Goal of the exercise >> Nothing is needed except the lines below that run from the one with "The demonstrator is" through the one with "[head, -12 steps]", repeated exactly.
##### Provided data
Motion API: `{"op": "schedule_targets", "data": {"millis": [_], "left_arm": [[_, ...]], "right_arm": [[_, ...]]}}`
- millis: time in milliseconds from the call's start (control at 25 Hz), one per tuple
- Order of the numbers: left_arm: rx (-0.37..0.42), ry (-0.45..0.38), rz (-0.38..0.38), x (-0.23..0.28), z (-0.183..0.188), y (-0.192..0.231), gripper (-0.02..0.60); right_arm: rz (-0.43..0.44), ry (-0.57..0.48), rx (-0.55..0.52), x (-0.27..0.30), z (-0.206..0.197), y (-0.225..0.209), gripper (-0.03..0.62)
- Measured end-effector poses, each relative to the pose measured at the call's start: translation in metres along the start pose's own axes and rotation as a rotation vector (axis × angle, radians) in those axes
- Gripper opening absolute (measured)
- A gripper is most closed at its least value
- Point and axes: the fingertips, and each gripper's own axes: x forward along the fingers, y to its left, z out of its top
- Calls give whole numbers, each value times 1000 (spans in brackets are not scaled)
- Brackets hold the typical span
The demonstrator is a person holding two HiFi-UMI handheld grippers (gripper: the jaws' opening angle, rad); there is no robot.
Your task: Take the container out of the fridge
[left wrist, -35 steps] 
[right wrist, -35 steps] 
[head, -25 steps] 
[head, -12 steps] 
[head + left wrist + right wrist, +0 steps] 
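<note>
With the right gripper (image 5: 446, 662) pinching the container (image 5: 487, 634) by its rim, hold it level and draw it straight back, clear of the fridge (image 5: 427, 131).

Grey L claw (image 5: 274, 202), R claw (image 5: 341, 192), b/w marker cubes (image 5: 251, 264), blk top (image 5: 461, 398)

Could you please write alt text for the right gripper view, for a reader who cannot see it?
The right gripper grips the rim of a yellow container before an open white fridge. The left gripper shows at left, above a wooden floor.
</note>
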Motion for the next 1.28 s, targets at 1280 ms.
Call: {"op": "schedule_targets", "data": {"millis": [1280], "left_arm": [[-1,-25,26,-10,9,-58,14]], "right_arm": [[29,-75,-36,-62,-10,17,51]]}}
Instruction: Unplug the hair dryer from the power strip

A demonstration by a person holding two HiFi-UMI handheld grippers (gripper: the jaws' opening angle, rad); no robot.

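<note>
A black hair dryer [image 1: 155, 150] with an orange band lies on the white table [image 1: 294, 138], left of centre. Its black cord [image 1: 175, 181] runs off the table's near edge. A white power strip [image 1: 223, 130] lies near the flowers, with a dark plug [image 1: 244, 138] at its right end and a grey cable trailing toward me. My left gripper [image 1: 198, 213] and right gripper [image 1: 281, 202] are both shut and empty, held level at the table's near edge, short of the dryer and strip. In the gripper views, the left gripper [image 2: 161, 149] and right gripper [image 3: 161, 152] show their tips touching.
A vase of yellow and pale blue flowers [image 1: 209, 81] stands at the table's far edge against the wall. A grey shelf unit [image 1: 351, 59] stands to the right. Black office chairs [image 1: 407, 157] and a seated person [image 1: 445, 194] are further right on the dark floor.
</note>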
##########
Response area >>
The demonstrator is a person holding two HiFi-UMI handheld grippers (gripper: the jaws' opening angle, rad); there is no robot.
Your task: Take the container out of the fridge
[left wrist, -35 steps] 
[right wrist, -35 steps] 
[head, -25 steps] 
[head, -12 steps] 

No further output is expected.